= TRY IT =
Lines in the listing under this task are to be copied exactly.
■ ■ ■
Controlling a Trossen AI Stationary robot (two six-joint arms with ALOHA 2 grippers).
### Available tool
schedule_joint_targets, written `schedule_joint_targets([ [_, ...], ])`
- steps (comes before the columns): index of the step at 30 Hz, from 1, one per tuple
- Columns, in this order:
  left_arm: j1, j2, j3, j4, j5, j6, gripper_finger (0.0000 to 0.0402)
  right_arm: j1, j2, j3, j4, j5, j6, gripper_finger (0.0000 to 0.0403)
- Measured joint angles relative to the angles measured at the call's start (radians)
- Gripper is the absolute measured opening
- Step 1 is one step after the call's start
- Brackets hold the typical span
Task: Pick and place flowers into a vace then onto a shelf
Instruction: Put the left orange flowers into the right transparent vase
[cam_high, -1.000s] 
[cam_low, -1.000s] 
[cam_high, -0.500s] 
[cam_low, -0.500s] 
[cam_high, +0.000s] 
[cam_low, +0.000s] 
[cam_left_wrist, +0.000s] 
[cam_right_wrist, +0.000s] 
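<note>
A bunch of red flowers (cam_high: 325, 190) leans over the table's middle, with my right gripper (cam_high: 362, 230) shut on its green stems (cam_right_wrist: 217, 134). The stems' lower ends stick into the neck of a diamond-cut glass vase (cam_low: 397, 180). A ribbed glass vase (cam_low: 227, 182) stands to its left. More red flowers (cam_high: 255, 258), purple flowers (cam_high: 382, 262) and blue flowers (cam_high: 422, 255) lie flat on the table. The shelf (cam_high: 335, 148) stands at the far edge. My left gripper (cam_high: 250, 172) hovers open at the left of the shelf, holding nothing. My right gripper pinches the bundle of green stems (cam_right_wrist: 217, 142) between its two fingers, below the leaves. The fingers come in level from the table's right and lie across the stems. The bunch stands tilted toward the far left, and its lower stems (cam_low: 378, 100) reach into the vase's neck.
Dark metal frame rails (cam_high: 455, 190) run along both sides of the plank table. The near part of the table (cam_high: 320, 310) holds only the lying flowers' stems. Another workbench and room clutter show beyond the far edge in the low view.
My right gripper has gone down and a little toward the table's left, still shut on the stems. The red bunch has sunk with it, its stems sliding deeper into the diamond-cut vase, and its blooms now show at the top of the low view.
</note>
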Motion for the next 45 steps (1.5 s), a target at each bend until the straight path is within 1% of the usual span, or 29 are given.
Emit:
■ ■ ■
= REPLY TO THE EXERCISE =
Controlling a Trossen AI Stationary robot (two six-joint arms with ALOHA 2 grippers).
### Available tool
schedule_joint_targets, written `schedule_joint_targets([ [_, ...], ])`
- steps (comes before the columns): index of the step at 30 Hz, from 1, one per tuple
- Columns, in this order:
  left_arm: j1, j2, j3, j4, j5, j6, gripper_finger (0.0000 to 0.0402)
  right_arm: j1, j2, j3, j4, j5, j6, gripper_finger (0.0000 to 0.0403)
- Measured joint angles relative to the angles measured at the call's start (radians)
- Gripper is the absolute measured opening
- Step 1 is one step after the call's start
- Brackets hold the typical span
Task: Pick and place flowers into a vace then onto a shelf
Instruction: Put the left orange flowers into the right transparent vase
[cam_high, -1.000s] 
[cam_low, -1.000s] 
[cam_high, -0.500s] 
[cam_low, -0.500s] 
[cam_high, +0.000s] 
[cam_low, +0.000s] 
[cam_left_wrist, +0.000s] 
[cam_right_wrist, +0.000s] 
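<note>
A bunch of red flowers (cam_high: 325, 190) leans over the table's middle, with my right gripper (cam_high: 362, 230) shut on its green stems (cam_right_wrist: 217, 134). The stems' lower ends stick into the neck of a diamond-cut glass vase (cam_low: 397, 180). A ribbed glass vase (cam_low: 227, 182) stands to its left. More red flowers (cam_high: 255, 258), purple flowers (cam_high: 382, 262) and blue flowers (cam_high: 422, 255) lie flat on the table. The shelf (cam_high: 335, 148) stands at the far edge. My left gripper (cam_high: 250, 172) hovers open at the left of the shelf, holding nothing. My right gripper pinches the bundle of green stems (cam_right_wrist: 217, 142) between its two fingers, below the leaves. The fingers come in level from the table's right and lie across the stems. The bunch stands tilted toward the far left, and its lower stems (cam_low: 378, 100) reach into the vase's neck.
Dark metal frame rails (cam_high: 455, 190) run along both sides of the plank table. The near part of the table (cam_high: 320, 310) holds only the lying flowers' stems. Another workbench and room clutter show beyond the far edge in the low view.
My right gripper has gone down and a little toward the table's left, still shut on the stems. The red bunch has sunk with it, its stems sliding deeper into the diamond-cut vase, and its blooms now show at the top of the low view.
</note>
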Motion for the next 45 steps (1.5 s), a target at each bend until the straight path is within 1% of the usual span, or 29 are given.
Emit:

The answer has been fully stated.